- _Task to carry out_: The response must contain the complete data, printed exactly.
/---
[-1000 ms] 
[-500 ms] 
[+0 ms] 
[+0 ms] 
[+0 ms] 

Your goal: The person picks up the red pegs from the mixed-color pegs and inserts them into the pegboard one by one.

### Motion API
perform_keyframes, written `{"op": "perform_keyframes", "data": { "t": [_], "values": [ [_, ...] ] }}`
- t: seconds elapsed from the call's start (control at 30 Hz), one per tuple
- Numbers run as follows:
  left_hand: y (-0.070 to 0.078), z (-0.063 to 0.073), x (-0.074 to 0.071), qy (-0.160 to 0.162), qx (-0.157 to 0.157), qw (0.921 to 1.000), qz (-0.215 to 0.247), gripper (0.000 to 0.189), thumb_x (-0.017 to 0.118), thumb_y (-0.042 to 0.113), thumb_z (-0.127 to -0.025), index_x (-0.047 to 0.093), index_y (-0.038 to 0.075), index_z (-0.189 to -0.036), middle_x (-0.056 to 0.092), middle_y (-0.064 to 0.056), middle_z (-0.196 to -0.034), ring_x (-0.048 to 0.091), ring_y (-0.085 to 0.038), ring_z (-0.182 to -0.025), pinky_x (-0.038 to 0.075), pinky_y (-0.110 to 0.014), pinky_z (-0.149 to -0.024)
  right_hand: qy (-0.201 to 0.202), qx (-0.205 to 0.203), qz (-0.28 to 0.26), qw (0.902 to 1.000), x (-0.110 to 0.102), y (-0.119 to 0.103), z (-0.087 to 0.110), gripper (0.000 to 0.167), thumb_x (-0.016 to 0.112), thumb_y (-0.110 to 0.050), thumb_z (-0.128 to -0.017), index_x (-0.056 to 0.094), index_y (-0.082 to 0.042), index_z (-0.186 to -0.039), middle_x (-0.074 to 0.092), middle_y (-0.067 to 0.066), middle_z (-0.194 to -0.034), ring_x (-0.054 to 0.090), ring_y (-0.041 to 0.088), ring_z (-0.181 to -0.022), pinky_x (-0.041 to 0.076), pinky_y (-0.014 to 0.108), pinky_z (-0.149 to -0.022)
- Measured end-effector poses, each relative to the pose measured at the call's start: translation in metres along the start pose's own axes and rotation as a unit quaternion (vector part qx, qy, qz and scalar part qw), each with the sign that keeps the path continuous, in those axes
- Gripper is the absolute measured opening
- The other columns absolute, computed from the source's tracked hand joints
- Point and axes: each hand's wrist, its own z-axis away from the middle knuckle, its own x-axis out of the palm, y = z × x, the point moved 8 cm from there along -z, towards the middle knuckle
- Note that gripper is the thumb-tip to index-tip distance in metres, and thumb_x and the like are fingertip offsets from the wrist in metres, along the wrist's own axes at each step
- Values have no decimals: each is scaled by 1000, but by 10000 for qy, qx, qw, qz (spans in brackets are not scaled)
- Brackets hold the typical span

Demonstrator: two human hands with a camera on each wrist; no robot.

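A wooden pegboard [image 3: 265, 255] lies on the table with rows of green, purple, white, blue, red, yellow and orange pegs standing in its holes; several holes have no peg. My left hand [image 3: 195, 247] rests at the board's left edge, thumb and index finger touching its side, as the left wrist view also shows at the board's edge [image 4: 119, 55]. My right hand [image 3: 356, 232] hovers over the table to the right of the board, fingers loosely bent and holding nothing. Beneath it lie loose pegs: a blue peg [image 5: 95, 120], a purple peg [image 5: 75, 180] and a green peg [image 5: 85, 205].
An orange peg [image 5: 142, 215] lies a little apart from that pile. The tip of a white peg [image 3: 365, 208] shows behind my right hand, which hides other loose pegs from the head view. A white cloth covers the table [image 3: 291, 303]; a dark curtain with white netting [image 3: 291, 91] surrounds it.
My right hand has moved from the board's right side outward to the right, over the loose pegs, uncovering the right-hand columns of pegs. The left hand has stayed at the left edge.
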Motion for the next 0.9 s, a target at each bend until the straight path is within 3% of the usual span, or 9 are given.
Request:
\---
- _Response to this exercise_:
[-1000 ms] 
[-500 ms] 
[+0 ms] 
[+0 ms] 
[+0 ms] 

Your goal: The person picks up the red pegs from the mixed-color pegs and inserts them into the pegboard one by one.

### Motion API
perform_keyframes, written `{"op": "perform_keyframes", "data": { "t": [_], "values": [ [_, ...] ] }}`
- t: seconds elapsed from the call's start (control at 30 Hz), one per tuple
- Numbers run as follows:
  left_hand: y (-0.070 to 0.078), z (-0.063 to 0.073), x (-0.074 to 0.071), qy (-0.160 to 0.162), qx (-0.157 to 0.157), qw (0.921 to 1.000), qz (-0.215 to 0.247), gripper (0.000 to 0.189), thumb_x (-0.017 to 0.118), thumb_y (-0.042 to 0.113), thumb_z (-0.127 to -0.025), index_x (-0.047 to 0.093), index_y (-0.038 to 0.075), index_z (-0.189 to -0.036), middle_x (-0.056 to 0.092), middle_y (-0.064 to 0.056), middle_z (-0.196 to -0.034), ring_x (-0.048 to 0.091), ring_y (-0.085 to 0.038), ring_z (-0.182 to -0.025), pinky_x (-0.038 to 0.075), pinky_y (-0.110 to 0.014), pinky_z (-0.149 to -0.024)
  right_hand: qy (-0.201 to 0.202), qx (-0.205 to 0.203), qz (-0.28 to 0.26), qw (0.902 to 1.000), x (-0.110 to 0.102), y (-0.119 to 0.103), z (-0.087 to 0.110), gripper (0.000 to 0.167), thumb_x (-0.016 to 0.112), thumb_y (-0.110 to 0.050), thumb_z (-0.128 to -0.017), index_x (-0.056 to 0.094), index_y (-0.082 to 0.042), index_z (-0.186 to -0.039), middle_x (-0.074 to 0.092), middle_y (-0.067 to 0.066), middle_z (-0.194 to -0.034), ring_x (-0.054 to 0.090), ring_y (-0.041 to 0.088), ring_z (-0.181 to -0.022), pinky_x (-0.041 to 0.076), pinky_y (-0.014 to 0.108), pinky_z (-0.149 to -0.022)
- Measured end-effector poses, each relative to the pose measured at the call's start: translation in metres along the start pose's own axes and rotation as a unit quaternion (vector part qx, qy, qz and scalar part qw), each with the sign that keeps the path continuous, in those axes
- Gripper is the absolute measured opening
- The other columns absolute, computed from the source's tracked hand joints
- Point and axes: each hand's wrist, its own z-axis away from the middle knuckle, its own x-axis out of the palm, y = z × x, the point moved 8 cm from there along -z, towards the middle knuckle
- Note that gripper is the thumb-tip to index-tip distance in metres, and thumb_x and the like are fingertip offsets from the wrist in metres, along the wrist's own axes at each step
- Values have no decimals: each is scaled by 1000, but by 10000 for qy, qx, qw, qz (spans in brackets are not scaled)
- Brackets hold the typical span

Demonstrator: two human hands with a camera on each wrist; no robot.

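A wooden pegboard [image 3: 265, 255] lies on the table with rows of green, purple, white, blue, red, yellow and orange pegs standing in its holes; several holes have no peg. My left hand [image 3: 195, 247] rests at the board's left edge, thumb and index finger touching its side, as the left wrist view also shows at the board's edge [image 4: 119, 55]. My right hand [image 3: 356, 232] hovers over the table to the right of the board, fingers loosely bent and holding nothing. Beneath it lie loose pegs: a blue peg [image 5: 95, 120], a purple peg [image 5: 75, 180] and a green peg [image 5: 85, 205].
An orange peg [image 5: 142, 215] lies a little apart from that pile. The tip of a white peg [image 3: 365, 208] shows behind my right hand, which hides other loose pegs from the head view. A white cloth covers the table [image 3: 291, 303]; a dark curtain with white netting [image 3: 291, 91] surrounds it.
My right hand has moved from the board's right side outward to the right, over the loose pegs, uncovering the right-hand columns of pegs. The left hand has stayed at the left edge.
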Motion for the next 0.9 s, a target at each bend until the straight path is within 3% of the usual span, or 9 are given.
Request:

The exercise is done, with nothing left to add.